Film italien d’Andrea di Stefano (2025), avec Pierfrancesco Favino, Tiziano Menichelli, Giovanni Ludeno, Dora Romano, Paolo Briguglia, Valentina Bellé, Edwige Fenech, Chiara Bassermann, Roberto Zibetti, Astrid Meloni… 2h05. Sortie le 11 mars 2026.
À la fin des années 80, un joueur de tennis sur le retour se voit chargé d’entraîner un enfant promis à un brillant avenir dans le domaine du sport de haut niveau dont son père aimerait faire un champion. Il l’entraîne sans relâche, le soumet à rude épreuve et le pousse à aller au bout de lui-même pour vaincre ses adversaires les plus redoutables dans des tournois nationaux destinés à améliorer son classement. Vision idéaliste qui masque une autre thématique en trompe-l’œil : ce moniteur chevronné n’est pas vraiment au meilleur de sa forme et tous les espoirs qu’il place sur son jeune protégé découlent de son propre échec dont il n’a pas su gérer les conséquences. Une douleur qui s’est transformée avec le temps en une profonde dépression chronique et fragilise notre homme aux yeux de tous sinon de son élève qui ne semble pas conscient de son état, tant il est absorbé par son objectif sportif et les injonctions de son véritable père. Il maestro est le deuxième film d’affilée dont le réalisateur Andrea di Stefano confie le rôle principal à Pierfrancesco Favino, après sa composition mémorable de lieutenant de police au bord de la retraite dans Dernière nuit à Milan (2023). Un personnage tout en fêlures et en névroses qui en vient à confondre ses exploits sportifs et ses rêves de gloire en tenant le rôle de composition d’un père de substitution pour son jeune protégé.
Pierfrancesco Favino et Dora Romano
Il maestro emprunte la forme du Road Movie en suivant ce tandem au fil d’une tournée sportive où chaque victoire rejaillit sur le moral du maître et de l’élève, mais de façons différentes.
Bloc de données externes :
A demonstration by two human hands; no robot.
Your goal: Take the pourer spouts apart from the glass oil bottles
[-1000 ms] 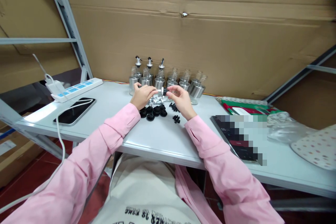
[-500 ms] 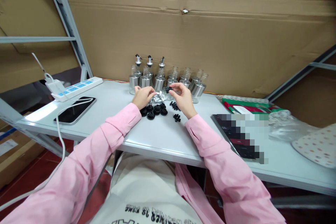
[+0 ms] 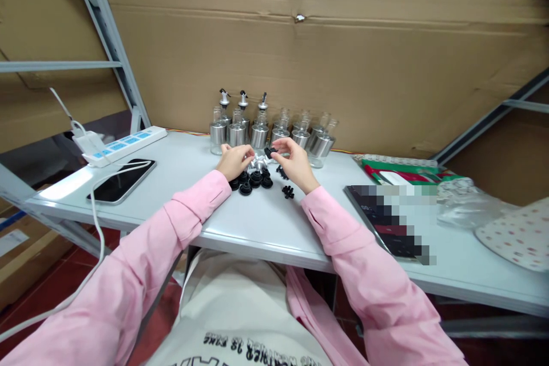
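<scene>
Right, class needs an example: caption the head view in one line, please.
Right hand holding a black part, left hand near silver pieces, with metal-banded glass bottles behind.

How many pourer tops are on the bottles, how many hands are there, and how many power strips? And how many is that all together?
Pourer tops on bottles: 3
Hands: 2, one left hand and one right hand
Power strip: 1
Total: 6
</scene>
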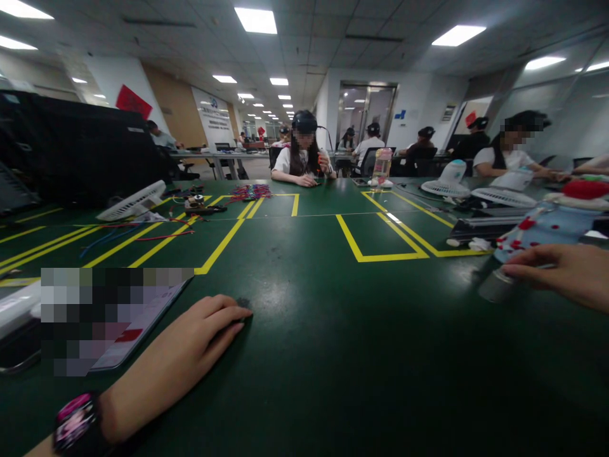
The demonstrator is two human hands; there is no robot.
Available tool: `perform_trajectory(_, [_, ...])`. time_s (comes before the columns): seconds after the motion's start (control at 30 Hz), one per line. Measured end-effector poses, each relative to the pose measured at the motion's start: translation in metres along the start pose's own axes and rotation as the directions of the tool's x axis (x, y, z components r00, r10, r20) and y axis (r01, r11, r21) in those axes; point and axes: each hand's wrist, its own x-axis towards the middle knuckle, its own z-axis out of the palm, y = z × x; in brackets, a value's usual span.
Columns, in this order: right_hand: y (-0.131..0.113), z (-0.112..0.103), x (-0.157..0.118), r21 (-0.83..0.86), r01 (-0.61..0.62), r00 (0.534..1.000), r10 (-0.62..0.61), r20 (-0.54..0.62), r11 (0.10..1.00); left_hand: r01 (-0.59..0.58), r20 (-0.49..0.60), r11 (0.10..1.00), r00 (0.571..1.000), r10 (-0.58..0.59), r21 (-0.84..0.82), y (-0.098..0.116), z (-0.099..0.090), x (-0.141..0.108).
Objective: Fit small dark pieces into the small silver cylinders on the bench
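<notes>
My left hand [204,336] lies on the green table [323,355] with its fingers stretched out, holding nothing I can see. A watch with a dark strap [78,422] is on that wrist. Beside the forearm is a flat tablet-like device [174,301], partly blurred out. At the right edge, my right hand [566,273] pinches a small grey metal cylinder [497,285], tilted close to the tabletop. Just behind it stands a light blue cup-like container [547,225] with red spots and a red top.
White fans [447,181] lie at the right and another fan [133,200] lies at the left. Wires [247,192] lie on the far left half, near a dark box-like case [85,146]. A pink-topped bottle [382,168] stands at the far edge. A person [304,152] sits opposite.
</notes>
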Motion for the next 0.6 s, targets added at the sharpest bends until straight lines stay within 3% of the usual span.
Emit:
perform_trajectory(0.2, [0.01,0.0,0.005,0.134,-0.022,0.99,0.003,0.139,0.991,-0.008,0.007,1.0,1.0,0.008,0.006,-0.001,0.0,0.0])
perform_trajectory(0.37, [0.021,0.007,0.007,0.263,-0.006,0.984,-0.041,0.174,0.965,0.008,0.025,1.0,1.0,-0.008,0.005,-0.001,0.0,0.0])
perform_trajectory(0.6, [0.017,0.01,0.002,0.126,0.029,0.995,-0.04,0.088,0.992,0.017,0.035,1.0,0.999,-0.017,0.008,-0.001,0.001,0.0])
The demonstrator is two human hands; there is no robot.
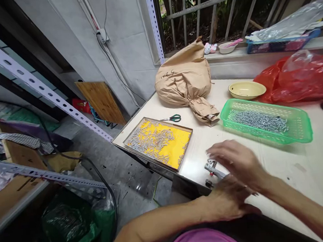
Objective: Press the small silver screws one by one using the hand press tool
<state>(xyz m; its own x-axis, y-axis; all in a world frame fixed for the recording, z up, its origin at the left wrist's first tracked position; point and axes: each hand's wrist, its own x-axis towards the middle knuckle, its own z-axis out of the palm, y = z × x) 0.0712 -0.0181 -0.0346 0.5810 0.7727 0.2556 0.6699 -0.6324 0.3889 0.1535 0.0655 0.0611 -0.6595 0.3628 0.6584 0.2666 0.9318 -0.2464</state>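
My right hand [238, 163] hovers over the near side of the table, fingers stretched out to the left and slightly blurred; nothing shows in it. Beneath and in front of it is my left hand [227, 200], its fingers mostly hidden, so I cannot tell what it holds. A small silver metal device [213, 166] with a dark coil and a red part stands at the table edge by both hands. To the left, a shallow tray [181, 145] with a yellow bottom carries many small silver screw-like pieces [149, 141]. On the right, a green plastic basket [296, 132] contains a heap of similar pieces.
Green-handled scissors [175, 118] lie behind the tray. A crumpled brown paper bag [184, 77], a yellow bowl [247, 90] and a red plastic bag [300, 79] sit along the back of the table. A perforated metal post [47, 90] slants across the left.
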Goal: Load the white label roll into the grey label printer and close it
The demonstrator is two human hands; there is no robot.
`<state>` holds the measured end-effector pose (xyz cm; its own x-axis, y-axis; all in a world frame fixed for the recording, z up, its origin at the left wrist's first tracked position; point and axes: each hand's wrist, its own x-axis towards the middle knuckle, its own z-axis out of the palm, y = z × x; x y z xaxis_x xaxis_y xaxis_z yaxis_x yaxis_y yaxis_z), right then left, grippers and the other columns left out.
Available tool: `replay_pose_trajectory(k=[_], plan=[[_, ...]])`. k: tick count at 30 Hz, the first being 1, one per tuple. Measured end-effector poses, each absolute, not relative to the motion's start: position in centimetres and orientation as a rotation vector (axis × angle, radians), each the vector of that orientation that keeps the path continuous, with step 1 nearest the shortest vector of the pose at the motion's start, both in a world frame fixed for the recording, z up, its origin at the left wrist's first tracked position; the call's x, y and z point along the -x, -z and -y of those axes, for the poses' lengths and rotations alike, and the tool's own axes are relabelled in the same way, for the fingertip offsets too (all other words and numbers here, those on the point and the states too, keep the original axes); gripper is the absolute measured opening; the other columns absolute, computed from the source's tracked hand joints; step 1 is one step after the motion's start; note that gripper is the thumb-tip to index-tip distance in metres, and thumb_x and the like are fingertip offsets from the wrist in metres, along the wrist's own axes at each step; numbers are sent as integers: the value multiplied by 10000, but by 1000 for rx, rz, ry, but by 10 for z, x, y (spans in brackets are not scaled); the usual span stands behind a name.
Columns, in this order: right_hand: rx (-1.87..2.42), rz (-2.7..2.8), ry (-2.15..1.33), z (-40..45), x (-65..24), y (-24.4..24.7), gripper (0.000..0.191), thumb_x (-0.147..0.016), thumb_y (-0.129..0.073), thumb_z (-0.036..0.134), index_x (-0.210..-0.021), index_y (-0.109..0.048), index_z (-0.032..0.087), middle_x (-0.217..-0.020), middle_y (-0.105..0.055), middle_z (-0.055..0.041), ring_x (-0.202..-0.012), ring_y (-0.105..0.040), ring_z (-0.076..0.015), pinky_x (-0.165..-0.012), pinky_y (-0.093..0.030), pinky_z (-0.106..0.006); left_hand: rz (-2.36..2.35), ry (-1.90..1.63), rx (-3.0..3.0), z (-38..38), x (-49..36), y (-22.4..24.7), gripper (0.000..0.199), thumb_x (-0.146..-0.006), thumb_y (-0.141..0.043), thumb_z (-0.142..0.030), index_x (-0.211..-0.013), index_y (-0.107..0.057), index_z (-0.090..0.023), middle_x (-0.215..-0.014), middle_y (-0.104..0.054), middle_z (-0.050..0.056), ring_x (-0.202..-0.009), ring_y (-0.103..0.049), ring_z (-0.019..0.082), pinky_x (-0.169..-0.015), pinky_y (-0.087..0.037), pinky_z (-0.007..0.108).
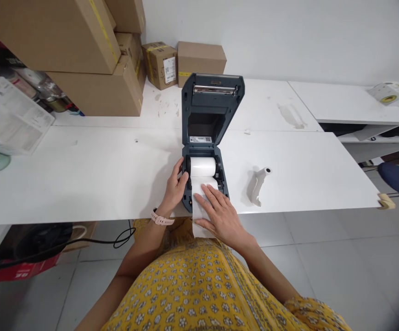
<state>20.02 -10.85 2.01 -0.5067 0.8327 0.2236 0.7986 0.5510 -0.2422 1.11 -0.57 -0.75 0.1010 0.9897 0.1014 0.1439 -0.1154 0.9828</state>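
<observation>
As your open left hand (pixel 174 192) touched the label printer (pixel 208 105), uneven pressure from your spread right hand (pixel 226 221) risked skewing the paper strip (pixel 201 232).

Printer (pixel 202 147) at tabletop's (pixel 116 184) front edge, before me. Paper roll (pixel 202 166) inside; paper strip (pixel 199 184) running from it over that edge toward me. Paper curl (pixel 259 186) right of printer, near front edge. Two boxes (pixel 202 59) behind, by back edge; stacked boxes (pixel 96 92) left of them.
</observation>
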Motion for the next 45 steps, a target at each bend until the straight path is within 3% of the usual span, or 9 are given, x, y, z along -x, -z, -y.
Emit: replay_pose_trajectory(k=[15, 19, 22, 26, 29, 32, 35, 39, 45], plan=[[1403, 2452, -319, 109, -199, -32, 656, -993, -492, 602, -1548, -437, 257, -1646, -403, -155, -1509, -392, -364, -1115, -484, -574, -1192, -1009, -1383, 59, -16, -5, 789, -975, -613, -450, -1631, -184, -363, -1746, -165, 32, -1611, -172, 276, -1312, -233, 494], [1220, 2269, -611, 98, -220, -54, 487, -1013, -523, 529, -1462, -523, 340, -1561, -534, -83, -1443, -501, -299, -1132, -492, -561, -1172, -1027, -1378, 56, -14, -2, 810, -960, -641, -444, -1629, -195, -352, -1745, -174, 37, -1607, -189, 282, -1314, -228, 500], [1172, 1932, -522, 63, -243, -80, 452, -1029, -519, 474, -1470, -494, 377, -1524, -567, -57, -1418, -530, -272, -1162, -461, -562, -1146, -1022, -1361, 56, -14, 0, 830, -957, -642, -456, -1636, -176, -351, -1746, -170, 40, -1599, -219, 289, -1296, -285, 485], [1183, 1725, -330, -27, -253, -115, 586, -1055, -275, 599, -1592, -268, 363, -1676, -346, -49, -1550, -349, -287, -1221, -360, -586, -1148, -1015, -1362, 54, -13, 1, 853, -942, -655, -463, -1639, -178, -346, -1746, -166, 38, -1601, -210, 286, -1301, -274, 473], [1151, 1684, -455, -94, -244, -135, 653, -1026, -152, 680, -1602, -197, 377, -1723, -233, 5, -1604, -220, -225, -1283, -292, -487, -1135, -1035, -1366, 52, -13, 5, 885, -928, -671, -473, -1642, -167, -337, -1744, -177, 52, -1594, -235, 284, -1291, -296, 459], [1172, 1665, -569, -122, -233, -145, 763, -968, -47, 763, -1559, -313, 361, -1637, -397, -5, -1560, -314, -260, -1264, -336, -483, -1149, -1039, -1360, 57, -11, 10, 943, -923, -676, -503, -1650, -97, -347, -1747, -157, 71, -1591, -242, 302, -1263, -349, 463], [1178, 1604, -504, -101, -230, -143, 778, -946, -38, 794, -1451, -449, 368, -1491, -544, -19, -1450, -452, -289, -1211, -406, -477, -1152, -1000, -1305, 69, -8, 13, 1011, -913, -684, -539, -1651, -14, -369, -1753, -111, 88, -1592, -233, 318, -1241, -382, 471], [1093, 1540, -403, -28, -228, -115, 575, -1026, -176, 686, -1297, -557, 350, -1355, -632, -31, -1312, -571, -273, -1133, -474, -495, -1121, -955, -1216, 90, -3, 12, 1092, -898, -706, -547, -1641, 79, -392, -1758, -55, 95, -1604, -186, 323, -1255, -347, 497], [1087, 1549, -355, 68, -212, -41, 406, -1056, -347, 539, -1219, -651, 325, -1401, -633, -28, -1456, -477, -286, -1225, -354, -602, -1057, -1050, -1199, 103, 2, 10, 1089, -878, -716, -577, -1638, 50, -422, -1763, 11, 61, -1616, -104, 339, -1288, -265, 522]])
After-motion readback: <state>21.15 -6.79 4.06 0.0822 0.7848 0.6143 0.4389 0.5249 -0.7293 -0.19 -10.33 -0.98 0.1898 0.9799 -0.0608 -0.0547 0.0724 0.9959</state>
Au parcours sportif, le scénario en associe un autre, tout aussi important qui passe pour le moniteur par un pèlerinage dans des lieux qui ont marqué sa vie et où il a laissé des souvenirs plus ou moins douloureux qui représentent autant de lambeaux d’une vie en miettes, dont ses retrouvailles avec une ancienne conquête incarnée symboliquement par l’ex-starlette Edwige Fenech qui fut dans les années 70 et 80 l’interprète d’innombrables films de genre dont beaucoup de comédies érotiques destinées à mettre en valeur ses formes avantageuses. Au fil des étapes de cette tournée sportive qui apparaît comme un parcours mémoriel, affleure un passé qui n’est pas tout fait celui qu’on pouvait imaginer et met en évidence la véritable personnalité de ce mentor menteur qui se projette dans son élève auquel il aimerait confier la responsabilité de réaliser ses propres rêves inaboutis. Et là, c’est la composition exceptionnelle de Pierfrancesco Favino qui réussit à faire toute la différence, aux limites de la paranoïa aiguë et d’une certaine mythomanie qui l’incite à évoquer un passé pour une bonne part imaginaire qui se fracasse contre ses retrouvailles avec des témoins de cette époque. Chronique douloureuse d’un homme fragile qui a eu la malchance de passer à côté de la gloire et semble condamner à cohabiter avec ses remords et ses regrets jusqu’à la fin de ses jours. Sauf si son poulain parvient à compenser ces frustrations qui le rongent.